EXERCISE: Quote exactly and only this range of lines in the data below: the line that holds "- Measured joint" to the line that holds "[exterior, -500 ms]", both included.

DATASET EXCERPT:
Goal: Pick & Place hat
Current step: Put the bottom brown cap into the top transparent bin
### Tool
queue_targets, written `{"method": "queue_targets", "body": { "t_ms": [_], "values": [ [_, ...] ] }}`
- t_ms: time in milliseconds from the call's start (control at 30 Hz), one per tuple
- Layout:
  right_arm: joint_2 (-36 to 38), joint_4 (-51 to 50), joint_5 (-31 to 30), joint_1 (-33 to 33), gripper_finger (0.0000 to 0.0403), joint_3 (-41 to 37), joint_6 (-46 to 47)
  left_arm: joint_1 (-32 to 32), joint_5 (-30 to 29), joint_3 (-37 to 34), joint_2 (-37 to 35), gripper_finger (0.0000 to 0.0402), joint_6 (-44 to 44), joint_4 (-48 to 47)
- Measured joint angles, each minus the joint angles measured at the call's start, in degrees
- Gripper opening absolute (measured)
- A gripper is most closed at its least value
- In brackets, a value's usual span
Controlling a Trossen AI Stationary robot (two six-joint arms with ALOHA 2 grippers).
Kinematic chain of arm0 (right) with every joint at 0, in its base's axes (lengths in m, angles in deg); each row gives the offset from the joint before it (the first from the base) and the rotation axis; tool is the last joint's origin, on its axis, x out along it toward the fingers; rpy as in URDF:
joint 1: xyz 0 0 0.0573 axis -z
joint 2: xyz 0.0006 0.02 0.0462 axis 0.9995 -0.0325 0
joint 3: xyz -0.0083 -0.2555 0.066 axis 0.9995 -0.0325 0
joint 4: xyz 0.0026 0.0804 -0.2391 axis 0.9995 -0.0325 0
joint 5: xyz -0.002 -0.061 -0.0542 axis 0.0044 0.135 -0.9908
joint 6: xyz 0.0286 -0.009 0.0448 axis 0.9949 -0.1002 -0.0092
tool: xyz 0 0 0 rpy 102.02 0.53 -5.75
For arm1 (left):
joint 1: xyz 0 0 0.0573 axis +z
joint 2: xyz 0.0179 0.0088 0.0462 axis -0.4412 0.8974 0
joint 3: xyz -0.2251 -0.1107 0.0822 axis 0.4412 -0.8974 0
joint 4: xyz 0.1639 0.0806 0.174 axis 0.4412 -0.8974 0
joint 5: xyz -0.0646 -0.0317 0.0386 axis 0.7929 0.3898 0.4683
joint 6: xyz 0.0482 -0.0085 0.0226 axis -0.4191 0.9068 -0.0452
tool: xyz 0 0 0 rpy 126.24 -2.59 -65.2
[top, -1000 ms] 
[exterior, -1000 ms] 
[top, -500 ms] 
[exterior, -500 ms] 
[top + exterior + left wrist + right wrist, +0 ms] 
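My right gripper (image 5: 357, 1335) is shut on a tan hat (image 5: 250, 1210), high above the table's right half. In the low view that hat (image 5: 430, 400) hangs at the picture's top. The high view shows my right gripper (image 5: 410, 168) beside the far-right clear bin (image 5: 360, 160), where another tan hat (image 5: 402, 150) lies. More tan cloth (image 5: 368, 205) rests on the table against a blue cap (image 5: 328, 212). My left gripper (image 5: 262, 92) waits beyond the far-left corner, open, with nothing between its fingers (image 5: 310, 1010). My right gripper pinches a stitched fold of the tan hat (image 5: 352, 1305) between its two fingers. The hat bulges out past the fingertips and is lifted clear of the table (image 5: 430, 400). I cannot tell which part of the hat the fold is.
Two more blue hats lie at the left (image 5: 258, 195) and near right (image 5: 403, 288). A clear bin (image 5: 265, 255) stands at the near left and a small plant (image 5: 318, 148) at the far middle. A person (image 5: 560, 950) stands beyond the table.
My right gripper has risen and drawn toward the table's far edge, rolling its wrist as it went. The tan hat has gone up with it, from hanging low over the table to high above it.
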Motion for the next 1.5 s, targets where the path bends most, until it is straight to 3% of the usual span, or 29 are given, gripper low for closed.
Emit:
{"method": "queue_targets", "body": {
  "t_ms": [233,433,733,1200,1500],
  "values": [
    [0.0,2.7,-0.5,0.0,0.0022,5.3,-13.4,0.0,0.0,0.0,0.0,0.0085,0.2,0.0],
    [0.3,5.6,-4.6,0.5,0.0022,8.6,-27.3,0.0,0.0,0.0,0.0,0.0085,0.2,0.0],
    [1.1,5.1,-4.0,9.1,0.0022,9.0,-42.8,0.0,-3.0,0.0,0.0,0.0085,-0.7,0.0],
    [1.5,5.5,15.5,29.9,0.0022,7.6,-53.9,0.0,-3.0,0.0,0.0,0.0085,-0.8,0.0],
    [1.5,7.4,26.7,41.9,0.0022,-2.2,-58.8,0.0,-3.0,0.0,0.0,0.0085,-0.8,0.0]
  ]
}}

EXPECTED ANSWER:
- Measured joint angles, each minus the joint angles measured at the call's start, in degrees
- Gripper opening absolute (measured)
- A gripper is most closed at its least value
- In brackets, a value's usual span
Controlling a Trossen AI Stationary robot (two six-joint arms with ALOHA 2 grippers).
Kinematic chain of arm0 (right) with every joint at 0, in its base's axes (lengths in m, angles in deg); each row gives the offset from the joint before it (the first from the base) and the rotation axis; tool is the last joint's origin, on its axis, x out along it toward the fingers; rpy as in URDF:
joint 1: xyz 0 0 0.0573 axis -z
joint 2: xyz 0.0006 0.02 0.0462 axis 0.9995 -0.0325 0
joint 3: xyz -0.0083 -0.2555 0.066 axis 0.9995 -0.0325 0
joint 4: xyz 0.0026 0.0804 -0.2391 axis 0.9995 -0.0325 0
joint 5: xyz -0.002 -0.061 -0.0542 axis 0.0044 0.135 -0.9908
joint 6: xyz 0.0286 -0.009 0.0448 axis 0.9949 -0.1002 -0.0092
tool: xyz 0 0 0 rpy 102.02 0.53 -5.75
For arm1 (left):
joint 1: xyz 0 0 0.0573 axis +z
joint 2: xyz 0.0179 0.0088 0.0462 axis -0.4412 0.8974 0
joint 3: xyz -0.2251 -0.1107 0.0822 axis 0.4412 -0.8974 0
joint 4: xyz 0.1639 0.0806 0.174 axis 0.4412 -0.8974 0
joint 5: xyz -0.0646 -0.0317 0.0386 axis 0.7929 0.3898 0.4683
joint 6: xyz 0.0482 -0.0085 0.0226 axis -0.4191 0.9068 -0.0452
tool: xyz 0 0 0 rpy 126.24 -2.59 -65.2
[top, -1000 ms] 
[exterior, -1000 ms] 
[top, -500 ms] 
[exterior, -500 ms] 

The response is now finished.